At other times, we think of proof as a synonym for evidence. Proof is necessary to believe something is true.
Yet, I can’t help but think that there is a certain mindset behind the inclination to use proof-texts in Christian circles. It’s the presupposition that one must employ a particular verse to create, sustain or strengthen an argument. There is little thought of whether or not the verse is true in context. In fact, the context may completely militate against the verse being used in support of the argument the person is making.
Let me illustrate my point. Let’s assume for a moment that someone employs “do not be drunk with wine .. but be filled by the Spirit” to argue against alcohol usage. Take the verse as a stand-alone. Is it saying you should not drink alcohol, no matter what amount? How about if we compare that to the entire breadth of the New Testament? Did Jesus turn the wine into water? Does Paul tell Timothy to drink a little soda for his stomach?
Or, how about the broader context of the Bible? What about Jesus sharing the last supper with His disciples? What about Luke 7:34 (proof-texting now)?
How about the cultural and era context? How would a first century middle-eastern person view Paul’s words from Ephesians 5:18? And how about church history? Does any of this come in to play?
I am not trying to be argumentative over drinking. I am simply illustrating the neglect of the vast breadth of Scripture in favor of supporting presuppositions by myopically applying verses.
It is a sad state. Some people greatly admire those who can employ a verse for this issue or a verse for that issue and even give you the address. They appear to be defenders of the faith.
This very approach has overtaken many a conservative Lutheran, too. They employ the Lutheran confessions quoting chapter and verse in an attempt to prove the correctness of their argument.

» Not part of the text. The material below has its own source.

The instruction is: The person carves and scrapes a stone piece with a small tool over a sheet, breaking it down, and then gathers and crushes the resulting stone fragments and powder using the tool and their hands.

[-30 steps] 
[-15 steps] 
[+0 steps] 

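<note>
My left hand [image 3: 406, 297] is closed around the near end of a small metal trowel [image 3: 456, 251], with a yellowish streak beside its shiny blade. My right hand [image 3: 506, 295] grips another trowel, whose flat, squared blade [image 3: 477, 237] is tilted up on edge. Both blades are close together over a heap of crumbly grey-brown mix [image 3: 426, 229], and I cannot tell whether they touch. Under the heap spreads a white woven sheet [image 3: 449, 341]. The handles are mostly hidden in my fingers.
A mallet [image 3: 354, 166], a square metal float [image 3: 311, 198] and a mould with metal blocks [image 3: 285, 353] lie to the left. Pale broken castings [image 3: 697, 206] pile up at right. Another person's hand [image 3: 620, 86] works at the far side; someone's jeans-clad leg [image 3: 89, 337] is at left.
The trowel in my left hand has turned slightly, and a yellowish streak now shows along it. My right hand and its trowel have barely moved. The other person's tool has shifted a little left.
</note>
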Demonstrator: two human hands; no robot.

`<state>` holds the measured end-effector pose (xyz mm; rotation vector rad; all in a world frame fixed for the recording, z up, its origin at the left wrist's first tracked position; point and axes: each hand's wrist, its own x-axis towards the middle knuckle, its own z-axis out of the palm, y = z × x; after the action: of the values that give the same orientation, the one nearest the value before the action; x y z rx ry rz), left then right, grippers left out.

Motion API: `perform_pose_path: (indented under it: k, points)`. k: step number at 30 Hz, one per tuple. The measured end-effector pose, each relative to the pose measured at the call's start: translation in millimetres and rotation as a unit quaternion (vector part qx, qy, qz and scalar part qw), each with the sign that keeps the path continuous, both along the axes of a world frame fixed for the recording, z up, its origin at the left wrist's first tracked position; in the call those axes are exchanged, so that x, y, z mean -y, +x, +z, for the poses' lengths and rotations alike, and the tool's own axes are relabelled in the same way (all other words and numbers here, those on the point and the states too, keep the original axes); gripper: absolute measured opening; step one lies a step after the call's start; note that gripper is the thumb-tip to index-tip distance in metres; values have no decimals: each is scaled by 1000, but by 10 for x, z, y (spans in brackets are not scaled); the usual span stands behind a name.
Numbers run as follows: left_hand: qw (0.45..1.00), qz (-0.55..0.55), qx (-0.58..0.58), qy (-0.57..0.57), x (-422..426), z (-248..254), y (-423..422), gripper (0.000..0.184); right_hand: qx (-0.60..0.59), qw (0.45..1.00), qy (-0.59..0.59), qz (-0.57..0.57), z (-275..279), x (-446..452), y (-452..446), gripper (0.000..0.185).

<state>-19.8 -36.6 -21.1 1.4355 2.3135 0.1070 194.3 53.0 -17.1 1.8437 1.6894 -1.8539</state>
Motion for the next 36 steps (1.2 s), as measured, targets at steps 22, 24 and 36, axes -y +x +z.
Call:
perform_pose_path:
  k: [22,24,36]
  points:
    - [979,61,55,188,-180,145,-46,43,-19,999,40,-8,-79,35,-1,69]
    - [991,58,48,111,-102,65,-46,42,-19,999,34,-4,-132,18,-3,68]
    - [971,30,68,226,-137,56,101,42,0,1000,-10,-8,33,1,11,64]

I don’t admire proof-texters. Being good at something that makes you sound like an arrogant a-hole is not something to be proud of .
Instead, I admire those who could distill understanding. People like Martin Luther who could boil down theological assertions into two camps: Theologians of Glory and Theologians of the Cross. And, if I had to bet, I believe Martin Luther would put proof-texters in the category of Theologians of Glory. Anyone who gets their worth and meaning from throwing out Scripture verses to justify their argument is engaged in self-idolatry. Is that really admirable?
Finally, the practice of proof texting obfuscates the depth of God’s word and inoculates the self from ever having to question one’s own understanding. It leaves the individual in a state of superficial faith. I would rather have a conversation with a pastor who questioned God’s very existence in the depth of soul-struggle than engage in a debate over communion with an evangelical know-it-all. The pastor in this scenario is challenged to his presuppositional roots, and would put everything on the table. The evangelical would try to hide his roots, scalp and all, preferring the safety of what “he knows” to the threat of what he’s hiding.
Brothers and sisters, Jesus is absolutely dangerous to our ontology. Ask Peter. Ask Paul. They walked away transformed. But, they had to die ontologically, first. That is Christ’s work. He is all about death and resurrection. Ultimately, the defense the proof-texter puts up is not against someone arguing against his/her position. The defense is against the radical nature of the Gospel. It is a defense of the self against Jesus.
Please, Lord, set us free from behaviors and approaches which cloud the proclamation of Christ Crucified for the redemption of the world.